When 32,000 Chicago Public School teachers and aides went on strike in the nation’s third-largest school district with 360,000 students on Oct. 17, there was broad public support. The first major walkout in the city since a strike in 2012 came after 10 months of talks with Mayor Lori Lightfoot failed to resolve differences over pay and benefits, class size and a demand for fairly compensated school support staff. The teachers union also demanded the city launch a program to expand affordable housing.
After 11 days on the picket line in the rain and snow, teachers returned to school on Nov. 1. The strike had succeeded in winning teacher pay increases and an agreement to place a social worker and nurse in every school. However, the union failed to make progress on their demand that the city initiate programs to expand affordable housing in the city.
Between The Lines’ Scott Harris spoke with Rebecca Burns, contributing editor at In These Times magazine, who discusses her coverage of the Chicago teachers’ strike and how the union’s focus on social justice issues affecting their communities, known as bargaining for the common good, could be a harbinger for change within the U.S. labor movement.
REBECCA BURNS: So this is the longest teachers strike that Chicago has seen in decades, longer than the landmark 2012 strike that the Chicago Teachers Union went on and they were campaigning for a number of issues related to classroom learning conditions. So things like class size and also issues that kind of spoke to broader issues facing students— staffing for social workers, nurses, counselors. And finally, I think the strike was really sort of unique and avant garde in that, you know, the Chicago Teachers Union has been a proponent of what’s called bargaining for the common good, sort of an orientation to contract negotiations that really brings in the concerns and the issues of the broader community. The teachers union was also pushing affordable housing as one of its contract demands in a way that I think we haven’t seen in quite some time and that really sort of started conversations here in the city. And I should note one of the other things that was really notable this time around was that it was not just the CTU, the Chicago Teachers Union that was on strike, but another union, SEIU Local 73 that represents janitors, bus aides, special education assistants.

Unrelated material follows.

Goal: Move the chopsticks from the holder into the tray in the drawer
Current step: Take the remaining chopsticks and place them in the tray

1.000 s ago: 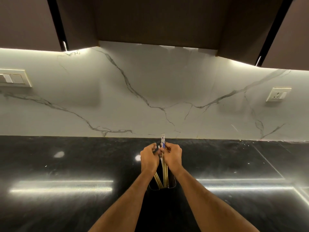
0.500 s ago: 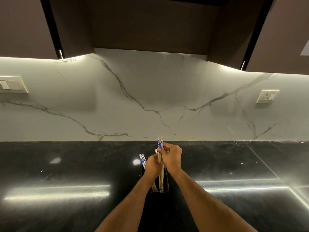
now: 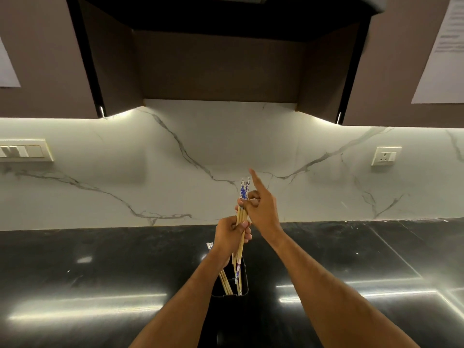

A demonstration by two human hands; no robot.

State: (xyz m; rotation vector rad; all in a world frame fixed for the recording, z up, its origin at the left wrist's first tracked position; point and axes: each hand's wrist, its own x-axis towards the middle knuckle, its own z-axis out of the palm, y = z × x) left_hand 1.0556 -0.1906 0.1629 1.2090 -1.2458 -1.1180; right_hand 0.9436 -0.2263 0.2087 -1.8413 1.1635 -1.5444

BETWEEN THE LINES: And Rebecca, as you talked to union members after the strike included, were they satisfied that their time out from work was worth the effort, worth all the organizing that they’d been engaged in for months and months? Did they feel the outcome was worth their effort?
REBECCA BURNS: Yeah. Well, I think there are two parts to that answer. The first is, you know, yes, definitely. I think people are incredibly proud of the fact that they won – really for the first time – a guarantee that by 2023 every school will have a nurse and a social worker. They won, I think the average was 40 percent pay bumps for paraprofessional staff, who in many cases were making poverty wages, as well as pay bumps for special education assistants and other support staff who, two-thirds of their children, qualified for reduced lunch because of the low wages they were making. So there are significant, significant gains around issues with staffing, to a lesser degree class sizes, bilingual education and special education that really clearly wouldn’t have happened had these unions not gone on strike. So that’s the first part of the answer.
The second part that I think strikers are very much cognizant of is that these still are really basic guarantees that a lot of Illinois suburban school districts already enjoy. You know, just asking for things like a nurse in every school really seems sort of so fundamental that I think even at the same time that people are proud of the strike they went on, there’s some reflection on why it took that kind of sort of monumental effort just to win those basics.
BETWEEN THE LINES: At the outset, Rebecca, you mentioned that the Chicago Teachers Union had not only campaigned for internal issues related to their day-to-day work in the school system in Chicago, but also on a common good agenda, a social justice agenda for Chicago and the communities that they live in and teach in. And this was a departure from most union organizing these days. It may have been that unions took on these bigger social issues back when unions were in their heyday and certainly in the ’30s when organizing was met by armed force and repression. But that hasn’t been the face of labor unions for quite some time now.
REBECCA BURNS: That’s right. You know, the, the CTU’s 2012 strike really helped sort of spark the wave of both more militant teacher uprisings that we’ve been seeing, as well as sort of a renewed orientation among a lot of progressive unions towards this idea that bargaining is, you know, not just about pay and benefits, but an opportunity to raise these broader social issues and to sort of wield the power that unions have to try and address them. So, you know, a really concrete example is that Chicago, like many other cities, doesn’t have rent control in part because of a state law that pre-empts cities from legislating around this issue. The Chicago Teachers Union sort of took the opportunity of its contract negotiation to essentially urge the mayor to support the push for rent control and to urge Chicago public school districts to support the push for rent control, highlighting the issues of affordable housing and homelessness. There are 17,000 homeless students in the Chicago school system – those are related fundamentally to issues that teachers see in the classroom every day.